### ASSIGNED TASK
Repeat exactly the lines beginning at the one that contains "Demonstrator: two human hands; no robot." and running to the end of the material. Omit the pictures.

### DATASET EXTRACT
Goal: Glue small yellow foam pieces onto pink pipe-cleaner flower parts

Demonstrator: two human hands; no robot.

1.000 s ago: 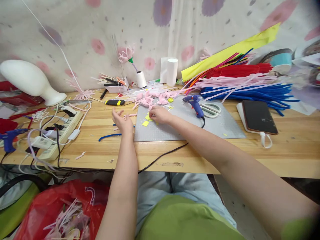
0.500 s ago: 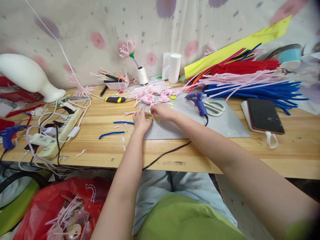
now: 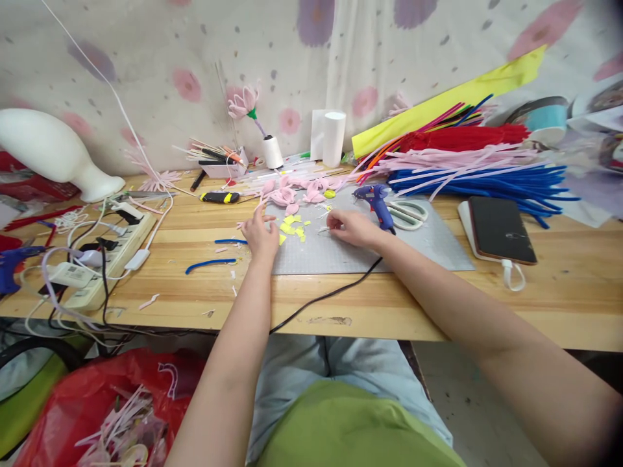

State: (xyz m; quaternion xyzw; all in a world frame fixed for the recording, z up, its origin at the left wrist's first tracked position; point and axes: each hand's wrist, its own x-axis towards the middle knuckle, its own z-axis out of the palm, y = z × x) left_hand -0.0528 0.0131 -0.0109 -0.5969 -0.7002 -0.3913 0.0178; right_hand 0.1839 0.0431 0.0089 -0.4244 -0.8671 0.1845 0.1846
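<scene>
My left hand [image 3: 260, 235] rests at the left edge of the grey cutting mat [image 3: 321, 256], fingers apart, holding nothing that I can see. Over the mat, my right hand [image 3: 354, 228] has its fingers curled together. Thin white bits [image 3: 322, 229] show at their tips; whether they are gripped or lie on the mat I cannot tell. Between the hands are scattered small yellow pieces [image 3: 292, 226]. Behind them sit pink fuzzy petal shapes [image 3: 282, 194] and a yellow oval piece [image 3: 329, 193]. A blue glue gun [image 3: 377, 202] lies beyond my right hand, beside white-handled scissors [image 3: 409, 214].
Blue [image 3: 481, 181], pink and red pipe cleaners are piled at the back right. A dark power bank-like block [image 3: 503, 227] lies on the right. Left are a utility knife [image 3: 219, 196], cut blue stems [image 3: 210, 264] and a power strip [image 3: 114, 259]. A black cord [image 3: 321, 301] crosses the front.
My hands, close together over the yellow pieces before, have moved apart, the right one to the right and the left one slightly left. The yellow pieces now show between them. The view has shifted slightly.
</scene>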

### SOLUTION
Demonstrator: two human hands; no robot.

1.000 s ago: 
0.500 s ago: 
now: 

State: (xyz m; quaternion xyzw; all in a world frame fixed for the recording, z up, its origin at the left wrist's first tracked position; point and axes: each hand's wrist, its own x-axis towards the middle knuckle, its own z-axis out of the palm, y = z × x) left_hand -0.0528 0.0131 -0.0109 -0.5969 -0.7002 -0.3913 0.0178; right_hand 0.1839 0.0431 0.0089 -0.4244 -0.8671 0.1845 0.1846
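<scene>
My left hand [image 3: 260, 235] rests at the left edge of the grey cutting mat [image 3: 321, 256], fingers apart, holding nothing that I can see. Over the mat, my right hand [image 3: 354, 228] has its fingers curled together. Thin white bits [image 3: 322, 229] show at their tips; whether they are gripped or lie on the mat I cannot tell. Between the hands are scattered small yellow pieces [image 3: 292, 226]. Behind them sit pink fuzzy petal shapes [image 3: 282, 194] and a yellow oval piece [image 3: 329, 193]. A blue glue gun [image 3: 377, 202] lies beyond my right hand, beside white-handled scissors [image 3: 409, 214].
Blue [image 3: 481, 181], pink and red pipe cleaners are piled at the back right. A dark power bank-like block [image 3: 503, 227] lies on the right. Left are a utility knife [image 3: 219, 196], cut blue stems [image 3: 210, 264] and a power strip [image 3: 114, 259]. A black cord [image 3: 321, 301] crosses the front.
My hands, close together over the yellow pieces before, have moved apart, the right one to the right and the left one slightly left. The yellow pieces now show between them. The view has shifted slightly.
</scene>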

No additional answer is needed.